# Task goal
Keep only the lines of the data below that contain "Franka", and copy them.

# Records from a collection
**********

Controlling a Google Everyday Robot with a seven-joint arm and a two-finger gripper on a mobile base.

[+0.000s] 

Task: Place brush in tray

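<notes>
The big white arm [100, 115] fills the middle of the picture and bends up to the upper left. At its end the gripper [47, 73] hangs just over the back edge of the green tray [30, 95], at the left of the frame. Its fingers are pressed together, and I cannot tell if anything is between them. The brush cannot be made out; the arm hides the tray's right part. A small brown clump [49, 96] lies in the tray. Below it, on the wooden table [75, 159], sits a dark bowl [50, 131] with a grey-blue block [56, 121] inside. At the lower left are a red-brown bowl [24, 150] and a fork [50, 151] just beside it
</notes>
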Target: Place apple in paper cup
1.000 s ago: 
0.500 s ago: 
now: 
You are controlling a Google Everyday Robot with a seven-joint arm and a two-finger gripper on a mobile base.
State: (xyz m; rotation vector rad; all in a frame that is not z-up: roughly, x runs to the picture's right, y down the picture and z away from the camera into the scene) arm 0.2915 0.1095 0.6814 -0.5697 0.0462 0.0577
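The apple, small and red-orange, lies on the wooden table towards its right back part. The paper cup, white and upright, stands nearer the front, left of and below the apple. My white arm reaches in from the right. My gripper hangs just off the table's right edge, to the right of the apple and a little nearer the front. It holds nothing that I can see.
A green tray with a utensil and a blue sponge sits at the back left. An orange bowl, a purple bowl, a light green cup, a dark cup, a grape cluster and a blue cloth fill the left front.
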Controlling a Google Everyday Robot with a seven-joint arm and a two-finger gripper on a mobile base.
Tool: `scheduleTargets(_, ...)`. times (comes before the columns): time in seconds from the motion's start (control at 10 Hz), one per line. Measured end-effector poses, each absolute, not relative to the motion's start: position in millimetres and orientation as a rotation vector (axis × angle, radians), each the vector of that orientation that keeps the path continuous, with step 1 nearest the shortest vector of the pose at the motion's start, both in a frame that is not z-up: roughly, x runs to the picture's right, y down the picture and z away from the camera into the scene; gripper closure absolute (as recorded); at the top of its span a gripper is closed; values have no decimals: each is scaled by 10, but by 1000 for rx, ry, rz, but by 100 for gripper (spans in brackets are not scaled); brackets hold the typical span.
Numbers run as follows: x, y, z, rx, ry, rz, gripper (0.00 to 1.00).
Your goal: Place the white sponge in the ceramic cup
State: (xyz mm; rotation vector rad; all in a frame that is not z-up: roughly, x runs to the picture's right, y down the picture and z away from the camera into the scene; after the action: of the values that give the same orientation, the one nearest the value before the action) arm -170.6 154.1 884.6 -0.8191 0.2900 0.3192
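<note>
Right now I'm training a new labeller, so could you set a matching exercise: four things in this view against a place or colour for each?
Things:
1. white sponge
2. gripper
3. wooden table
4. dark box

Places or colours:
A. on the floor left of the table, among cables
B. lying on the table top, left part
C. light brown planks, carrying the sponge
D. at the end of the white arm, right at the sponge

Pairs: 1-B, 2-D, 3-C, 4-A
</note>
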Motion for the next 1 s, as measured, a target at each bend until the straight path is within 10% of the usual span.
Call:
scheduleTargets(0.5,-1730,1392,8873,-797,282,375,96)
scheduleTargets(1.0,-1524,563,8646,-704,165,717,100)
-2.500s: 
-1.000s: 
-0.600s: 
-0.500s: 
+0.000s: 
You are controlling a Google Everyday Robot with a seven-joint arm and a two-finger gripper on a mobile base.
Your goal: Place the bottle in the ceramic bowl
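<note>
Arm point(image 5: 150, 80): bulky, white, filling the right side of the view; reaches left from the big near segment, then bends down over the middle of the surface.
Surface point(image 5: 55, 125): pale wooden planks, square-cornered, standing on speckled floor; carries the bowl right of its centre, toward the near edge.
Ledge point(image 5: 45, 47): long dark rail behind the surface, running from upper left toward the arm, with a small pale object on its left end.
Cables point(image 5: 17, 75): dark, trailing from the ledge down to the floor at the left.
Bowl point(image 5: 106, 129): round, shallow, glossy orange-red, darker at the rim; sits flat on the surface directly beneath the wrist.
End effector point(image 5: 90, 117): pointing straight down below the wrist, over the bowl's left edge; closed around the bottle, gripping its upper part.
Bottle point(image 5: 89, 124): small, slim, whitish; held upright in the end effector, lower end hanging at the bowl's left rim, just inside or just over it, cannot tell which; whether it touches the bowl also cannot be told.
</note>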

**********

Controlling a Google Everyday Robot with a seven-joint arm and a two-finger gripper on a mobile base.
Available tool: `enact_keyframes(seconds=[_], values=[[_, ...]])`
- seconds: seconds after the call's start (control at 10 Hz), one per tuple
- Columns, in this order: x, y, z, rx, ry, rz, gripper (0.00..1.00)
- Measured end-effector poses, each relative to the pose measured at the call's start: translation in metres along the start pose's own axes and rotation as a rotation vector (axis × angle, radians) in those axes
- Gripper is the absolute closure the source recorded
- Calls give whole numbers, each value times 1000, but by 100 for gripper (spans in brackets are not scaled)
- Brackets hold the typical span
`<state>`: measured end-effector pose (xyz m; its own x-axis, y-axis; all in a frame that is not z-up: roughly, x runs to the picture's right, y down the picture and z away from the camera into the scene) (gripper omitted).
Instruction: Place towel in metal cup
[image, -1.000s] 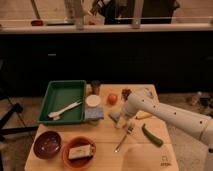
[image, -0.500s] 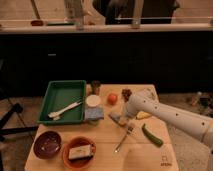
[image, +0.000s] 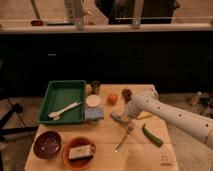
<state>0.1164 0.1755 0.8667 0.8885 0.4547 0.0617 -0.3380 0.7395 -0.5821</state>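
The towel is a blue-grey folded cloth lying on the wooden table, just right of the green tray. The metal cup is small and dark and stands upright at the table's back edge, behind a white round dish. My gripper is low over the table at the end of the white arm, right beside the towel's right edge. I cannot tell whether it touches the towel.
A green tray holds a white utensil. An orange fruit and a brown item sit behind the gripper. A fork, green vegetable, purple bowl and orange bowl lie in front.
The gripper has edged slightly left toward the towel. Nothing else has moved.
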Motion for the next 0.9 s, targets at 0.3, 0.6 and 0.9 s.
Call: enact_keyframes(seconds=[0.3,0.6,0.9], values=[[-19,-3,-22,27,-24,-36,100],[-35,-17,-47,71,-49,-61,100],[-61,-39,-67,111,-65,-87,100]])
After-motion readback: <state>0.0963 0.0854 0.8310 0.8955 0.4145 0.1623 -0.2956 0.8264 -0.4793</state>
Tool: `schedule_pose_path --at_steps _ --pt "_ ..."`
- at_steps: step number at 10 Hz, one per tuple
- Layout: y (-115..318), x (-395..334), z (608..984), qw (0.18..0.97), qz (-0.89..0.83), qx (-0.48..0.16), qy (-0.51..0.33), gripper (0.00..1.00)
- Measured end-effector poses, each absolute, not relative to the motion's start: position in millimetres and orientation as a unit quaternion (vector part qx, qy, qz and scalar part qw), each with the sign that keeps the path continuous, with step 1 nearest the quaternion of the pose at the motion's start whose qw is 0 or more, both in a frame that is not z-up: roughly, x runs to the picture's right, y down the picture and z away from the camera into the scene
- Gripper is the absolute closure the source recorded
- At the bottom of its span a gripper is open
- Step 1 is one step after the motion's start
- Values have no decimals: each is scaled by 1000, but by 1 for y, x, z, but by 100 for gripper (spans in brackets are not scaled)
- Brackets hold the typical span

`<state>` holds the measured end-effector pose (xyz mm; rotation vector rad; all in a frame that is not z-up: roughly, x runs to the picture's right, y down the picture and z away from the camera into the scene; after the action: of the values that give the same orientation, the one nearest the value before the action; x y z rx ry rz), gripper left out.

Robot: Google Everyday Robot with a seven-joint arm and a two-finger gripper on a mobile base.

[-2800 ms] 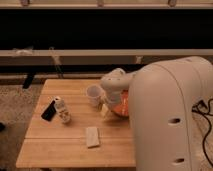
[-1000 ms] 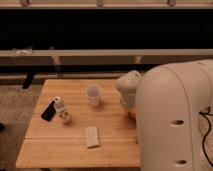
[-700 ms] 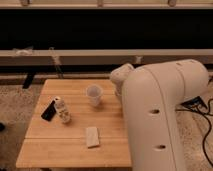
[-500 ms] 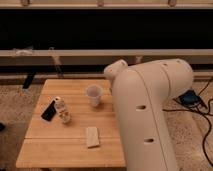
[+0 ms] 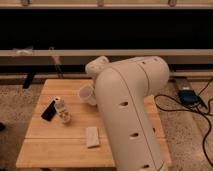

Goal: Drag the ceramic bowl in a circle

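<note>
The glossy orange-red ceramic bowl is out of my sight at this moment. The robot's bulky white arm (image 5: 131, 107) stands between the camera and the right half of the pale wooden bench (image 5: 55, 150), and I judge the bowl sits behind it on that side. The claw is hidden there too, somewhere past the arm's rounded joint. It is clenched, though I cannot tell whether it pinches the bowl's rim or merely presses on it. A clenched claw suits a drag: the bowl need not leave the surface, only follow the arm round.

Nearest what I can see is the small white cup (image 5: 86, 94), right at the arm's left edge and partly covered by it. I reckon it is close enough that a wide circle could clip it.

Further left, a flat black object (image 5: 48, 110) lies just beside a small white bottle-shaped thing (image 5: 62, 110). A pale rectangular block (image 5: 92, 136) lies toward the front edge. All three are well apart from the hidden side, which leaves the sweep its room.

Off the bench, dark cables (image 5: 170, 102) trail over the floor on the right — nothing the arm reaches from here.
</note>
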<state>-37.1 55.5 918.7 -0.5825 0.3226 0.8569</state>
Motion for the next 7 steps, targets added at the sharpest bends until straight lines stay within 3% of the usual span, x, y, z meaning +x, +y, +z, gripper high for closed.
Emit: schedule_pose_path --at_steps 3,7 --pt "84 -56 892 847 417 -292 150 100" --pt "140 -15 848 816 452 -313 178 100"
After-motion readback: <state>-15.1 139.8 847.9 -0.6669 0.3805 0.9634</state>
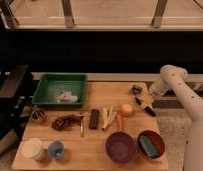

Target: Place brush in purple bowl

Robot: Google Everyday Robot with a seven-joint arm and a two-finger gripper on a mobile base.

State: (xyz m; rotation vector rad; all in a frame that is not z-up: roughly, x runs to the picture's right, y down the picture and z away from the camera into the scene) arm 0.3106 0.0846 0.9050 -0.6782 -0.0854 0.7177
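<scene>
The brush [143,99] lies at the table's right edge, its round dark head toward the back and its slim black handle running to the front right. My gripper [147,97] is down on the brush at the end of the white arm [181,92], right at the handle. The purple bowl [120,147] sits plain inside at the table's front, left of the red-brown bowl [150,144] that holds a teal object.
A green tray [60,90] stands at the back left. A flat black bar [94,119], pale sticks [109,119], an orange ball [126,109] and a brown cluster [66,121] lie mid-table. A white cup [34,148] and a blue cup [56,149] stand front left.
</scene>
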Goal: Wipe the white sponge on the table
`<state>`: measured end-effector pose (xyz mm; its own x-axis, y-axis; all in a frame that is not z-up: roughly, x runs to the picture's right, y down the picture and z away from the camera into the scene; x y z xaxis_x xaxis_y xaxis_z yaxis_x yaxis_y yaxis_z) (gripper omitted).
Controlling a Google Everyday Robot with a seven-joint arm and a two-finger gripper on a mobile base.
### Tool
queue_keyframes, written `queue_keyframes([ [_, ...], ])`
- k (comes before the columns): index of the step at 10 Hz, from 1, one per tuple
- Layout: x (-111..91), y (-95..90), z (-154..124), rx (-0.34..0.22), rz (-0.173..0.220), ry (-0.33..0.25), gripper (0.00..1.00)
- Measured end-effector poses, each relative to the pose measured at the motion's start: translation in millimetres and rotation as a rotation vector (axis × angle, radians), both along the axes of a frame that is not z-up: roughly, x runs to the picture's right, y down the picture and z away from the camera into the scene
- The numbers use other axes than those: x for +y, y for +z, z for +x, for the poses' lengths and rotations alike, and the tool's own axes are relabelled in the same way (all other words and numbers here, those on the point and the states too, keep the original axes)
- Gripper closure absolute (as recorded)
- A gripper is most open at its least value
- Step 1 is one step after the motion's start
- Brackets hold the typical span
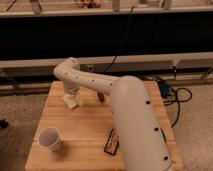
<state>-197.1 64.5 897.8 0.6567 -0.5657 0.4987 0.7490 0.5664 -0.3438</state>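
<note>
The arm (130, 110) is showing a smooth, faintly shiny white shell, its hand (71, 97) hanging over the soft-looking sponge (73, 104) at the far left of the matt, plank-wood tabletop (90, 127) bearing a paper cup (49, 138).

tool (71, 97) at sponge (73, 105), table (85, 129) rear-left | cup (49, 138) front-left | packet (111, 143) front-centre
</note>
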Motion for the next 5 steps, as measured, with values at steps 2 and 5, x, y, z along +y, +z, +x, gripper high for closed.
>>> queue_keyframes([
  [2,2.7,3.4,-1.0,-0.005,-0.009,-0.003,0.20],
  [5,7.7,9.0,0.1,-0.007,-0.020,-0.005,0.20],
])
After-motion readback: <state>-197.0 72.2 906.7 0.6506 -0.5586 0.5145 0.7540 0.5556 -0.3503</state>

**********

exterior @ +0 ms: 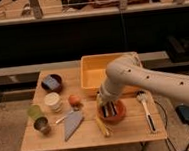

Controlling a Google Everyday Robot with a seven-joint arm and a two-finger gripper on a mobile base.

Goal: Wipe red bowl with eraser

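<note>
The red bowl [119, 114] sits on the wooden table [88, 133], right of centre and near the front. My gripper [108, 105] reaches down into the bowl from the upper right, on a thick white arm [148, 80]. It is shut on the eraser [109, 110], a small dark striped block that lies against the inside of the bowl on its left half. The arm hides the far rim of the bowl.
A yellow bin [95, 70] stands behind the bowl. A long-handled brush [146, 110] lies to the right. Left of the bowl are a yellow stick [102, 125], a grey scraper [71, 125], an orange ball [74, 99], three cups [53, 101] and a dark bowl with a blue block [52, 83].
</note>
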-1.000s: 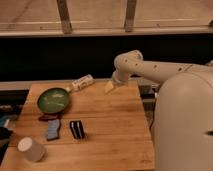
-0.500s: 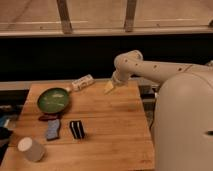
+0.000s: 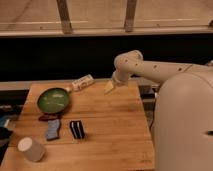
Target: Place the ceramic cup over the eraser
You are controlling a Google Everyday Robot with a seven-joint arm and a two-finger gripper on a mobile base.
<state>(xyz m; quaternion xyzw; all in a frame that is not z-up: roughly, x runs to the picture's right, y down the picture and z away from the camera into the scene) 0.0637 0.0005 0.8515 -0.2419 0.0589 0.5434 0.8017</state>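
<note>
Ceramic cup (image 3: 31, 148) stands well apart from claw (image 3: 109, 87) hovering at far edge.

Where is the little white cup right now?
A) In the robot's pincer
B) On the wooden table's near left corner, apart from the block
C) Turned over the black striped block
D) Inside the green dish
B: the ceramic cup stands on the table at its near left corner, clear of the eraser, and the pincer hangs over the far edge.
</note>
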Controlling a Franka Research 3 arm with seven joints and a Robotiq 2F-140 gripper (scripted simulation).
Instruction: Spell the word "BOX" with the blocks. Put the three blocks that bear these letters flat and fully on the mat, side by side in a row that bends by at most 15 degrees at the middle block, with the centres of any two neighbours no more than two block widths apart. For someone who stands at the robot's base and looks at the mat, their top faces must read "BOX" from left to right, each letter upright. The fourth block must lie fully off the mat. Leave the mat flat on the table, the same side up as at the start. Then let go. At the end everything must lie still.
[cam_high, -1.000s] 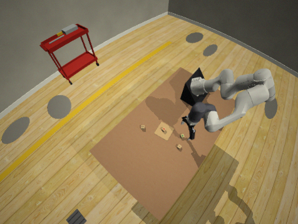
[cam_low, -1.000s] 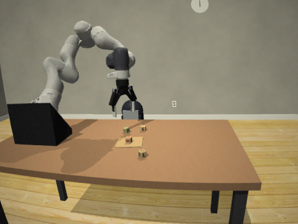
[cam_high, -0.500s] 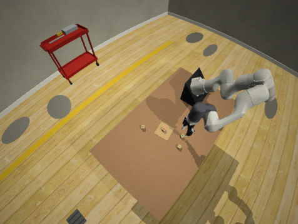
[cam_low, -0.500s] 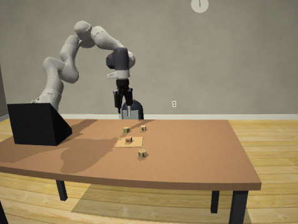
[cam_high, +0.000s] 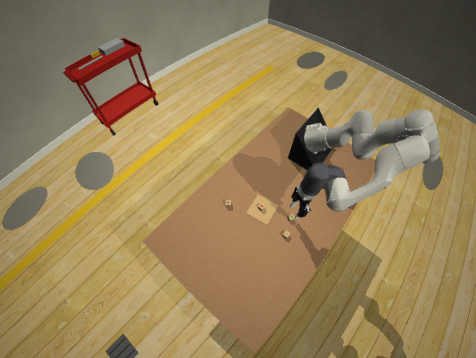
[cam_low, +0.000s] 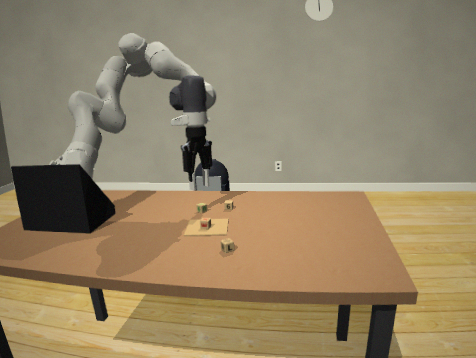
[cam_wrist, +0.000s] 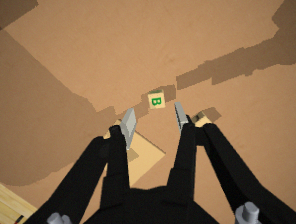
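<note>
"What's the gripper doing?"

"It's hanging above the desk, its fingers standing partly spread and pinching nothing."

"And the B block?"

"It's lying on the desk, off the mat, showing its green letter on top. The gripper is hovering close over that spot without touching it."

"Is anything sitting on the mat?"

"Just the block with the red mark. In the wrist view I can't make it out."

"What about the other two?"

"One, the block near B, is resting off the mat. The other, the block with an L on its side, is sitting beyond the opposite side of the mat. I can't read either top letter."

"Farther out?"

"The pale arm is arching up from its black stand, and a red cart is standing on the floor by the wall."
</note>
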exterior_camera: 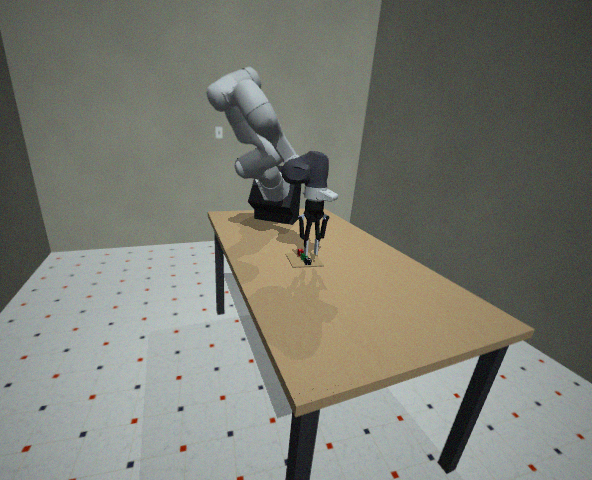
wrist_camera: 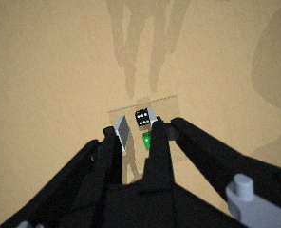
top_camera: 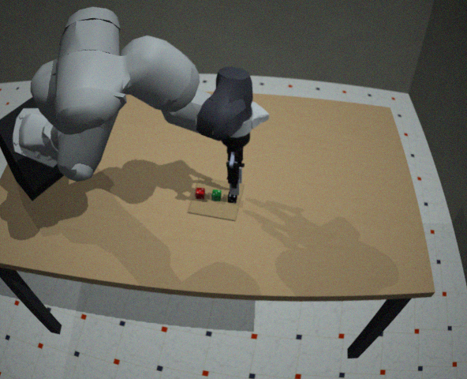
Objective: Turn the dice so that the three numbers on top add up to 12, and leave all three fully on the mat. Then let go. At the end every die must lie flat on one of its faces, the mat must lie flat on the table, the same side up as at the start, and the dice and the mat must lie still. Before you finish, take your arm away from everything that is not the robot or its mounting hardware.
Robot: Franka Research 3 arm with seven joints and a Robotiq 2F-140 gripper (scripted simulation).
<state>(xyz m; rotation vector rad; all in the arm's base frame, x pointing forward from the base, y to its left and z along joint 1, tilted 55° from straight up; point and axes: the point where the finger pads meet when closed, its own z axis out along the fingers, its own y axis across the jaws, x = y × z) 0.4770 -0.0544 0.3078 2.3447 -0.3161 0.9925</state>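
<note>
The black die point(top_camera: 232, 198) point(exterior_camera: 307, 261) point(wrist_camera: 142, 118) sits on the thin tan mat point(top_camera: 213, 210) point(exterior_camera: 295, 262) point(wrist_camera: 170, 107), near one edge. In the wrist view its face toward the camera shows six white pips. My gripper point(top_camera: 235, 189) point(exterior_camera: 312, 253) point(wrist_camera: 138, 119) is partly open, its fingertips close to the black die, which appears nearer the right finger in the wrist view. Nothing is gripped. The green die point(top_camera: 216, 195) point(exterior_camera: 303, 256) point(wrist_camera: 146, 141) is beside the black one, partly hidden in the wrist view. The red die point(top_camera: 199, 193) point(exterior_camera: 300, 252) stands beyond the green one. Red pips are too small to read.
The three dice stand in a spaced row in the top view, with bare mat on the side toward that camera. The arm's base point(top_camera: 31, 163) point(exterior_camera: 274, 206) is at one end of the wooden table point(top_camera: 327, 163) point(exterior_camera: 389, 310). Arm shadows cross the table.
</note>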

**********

# Response to this task
Controlling a Franka Research 3 arm with seven joints and a Robotiq 2F-140 gripper (scripted simulation).
Robot: Franka Research 3 arm with seven joints and a Robotiq 2F-140 gripper (scripted simulation).

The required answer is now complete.